What you have to do: What the task requires is an exact printout of the listing below, pictures excluded.

Stored data:
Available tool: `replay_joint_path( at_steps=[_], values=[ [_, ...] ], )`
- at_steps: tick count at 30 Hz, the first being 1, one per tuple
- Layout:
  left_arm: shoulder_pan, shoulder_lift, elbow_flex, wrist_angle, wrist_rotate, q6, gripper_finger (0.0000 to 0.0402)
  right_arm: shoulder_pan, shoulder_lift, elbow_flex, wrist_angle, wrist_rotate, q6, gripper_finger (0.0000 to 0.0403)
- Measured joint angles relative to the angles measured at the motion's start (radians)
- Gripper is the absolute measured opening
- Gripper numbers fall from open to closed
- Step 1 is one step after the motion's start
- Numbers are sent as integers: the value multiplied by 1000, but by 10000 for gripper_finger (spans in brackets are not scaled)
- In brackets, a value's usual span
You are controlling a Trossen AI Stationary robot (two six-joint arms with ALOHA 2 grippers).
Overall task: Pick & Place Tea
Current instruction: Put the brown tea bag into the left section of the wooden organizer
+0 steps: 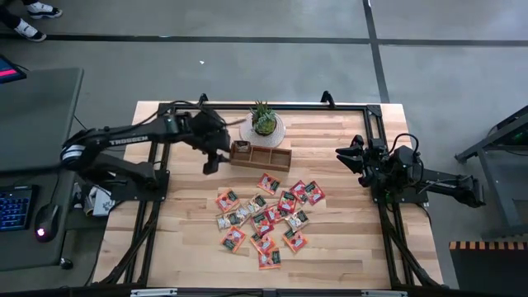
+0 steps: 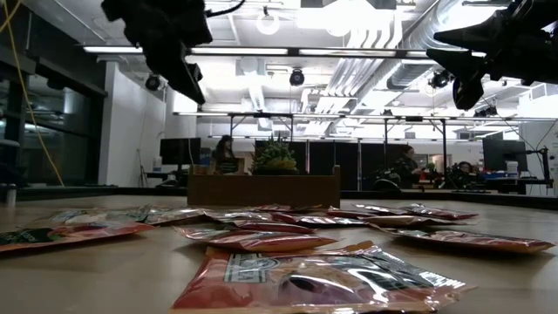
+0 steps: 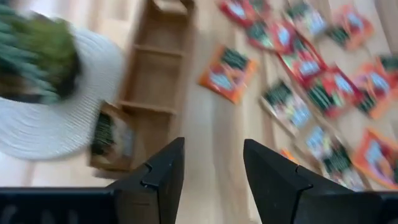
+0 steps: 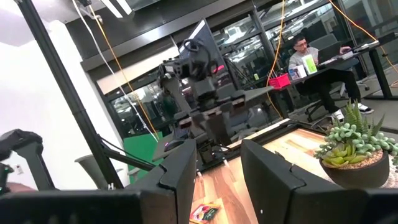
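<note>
Several red-orange and pale tea sachets (image 1: 264, 216) lie flat and scattered on the wooden table's middle (image 2: 314, 279) (image 3: 298, 62). Beyond them stands the brown wooden tray (image 1: 272, 157) (image 3: 163, 74). One sachet (image 3: 112, 134) lies in the tray's left end compartment. My left gripper (image 1: 210, 165) (image 3: 213, 177) hangs open above the table by that end of the tray, slanting down, nothing between its fingers. My right gripper (image 1: 346, 155) (image 4: 217, 168) waits open and raised at the table's right side, holding nothing.
A potted green plant (image 1: 264, 124) on a white round mat stands at the far edge, just behind the tray (image 4: 351, 146). Black frame rails (image 1: 375, 124) run along the table's sides. People sit at desks in the room beyond.
</note>
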Motion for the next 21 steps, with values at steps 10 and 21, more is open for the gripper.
replay_joint_path(
  at_steps=[10, 21],
  values=[
    [-105, 145, 71, -150, 89, -126, 163, 0, 0, 0, 0, 0, 0, 124],
    [-212, 248, 69, -119, 202, -338, 163, 0, 0, 0, 0, 0, 0, 124]
  ],
)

Response to the task:
Available tool: `replay_joint_path( at_steps=[_], values=[ [_, ...] ], )`
- at_steps: tick count at 30 Hz, the first being 1, one per tuple
- Layout:
  left_arm: shoulder_pan, shoulder_lift, elbow_flex, wrist_angle, wrist_rotate, q6, gripper_finger (0.0000 to 0.0402)
  right_arm: shoulder_pan, shoulder_lift, elbow_flex, wrist_angle, wrist_rotate, q6, gripper_finger (0.0000 to 0.0403)
- Measured joint angles relative to the angles measured at the motion's start (radians)
- Gripper is the absolute measured opening
- Gripper numbers fall from open to closed
- Step 1 is one step after the motion's start
- Numbers are sent as integers: the value multiplied by 1000, but by 10000 for gripper_finger (spans in brackets are not scaled)
- In brackets, a value's usual span
You are controlling a Trossen AI Stationary robot (two six-joint arms with ALOHA 2 grippers).
Overall task: Pick & Place Tea
Current instruction: Put the brown tea bag into the left section of the wooden organizer
+0 steps: 
+0 steps: 
+0 steps: 
+0 steps: 
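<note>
Several red-orange and pale tea sachets (image 1: 264, 216) lie flat and scattered on the wooden table's middle (image 2: 314, 279) (image 3: 298, 62). Beyond them stands the brown wooden tray (image 1: 272, 157) (image 3: 163, 74). One sachet (image 3: 112, 134) lies in the tray's left end compartment. My left gripper (image 1: 210, 165) (image 3: 213, 177) hangs open above the table by that end of the tray, slanting down, nothing between its fingers. My right gripper (image 1: 346, 155) (image 4: 217, 168) waits open and raised at the table's right side, holding nothing.
A potted green plant (image 1: 264, 124) on a white round mat stands at the far edge, just behind the tray (image 4: 351, 146). Black frame rails (image 1: 375, 124) run along the table's sides. People sit at desks in the room beyond.
</note>
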Motion for the next 21 steps, with values at steps 10 and 21, more is open for the gripper.
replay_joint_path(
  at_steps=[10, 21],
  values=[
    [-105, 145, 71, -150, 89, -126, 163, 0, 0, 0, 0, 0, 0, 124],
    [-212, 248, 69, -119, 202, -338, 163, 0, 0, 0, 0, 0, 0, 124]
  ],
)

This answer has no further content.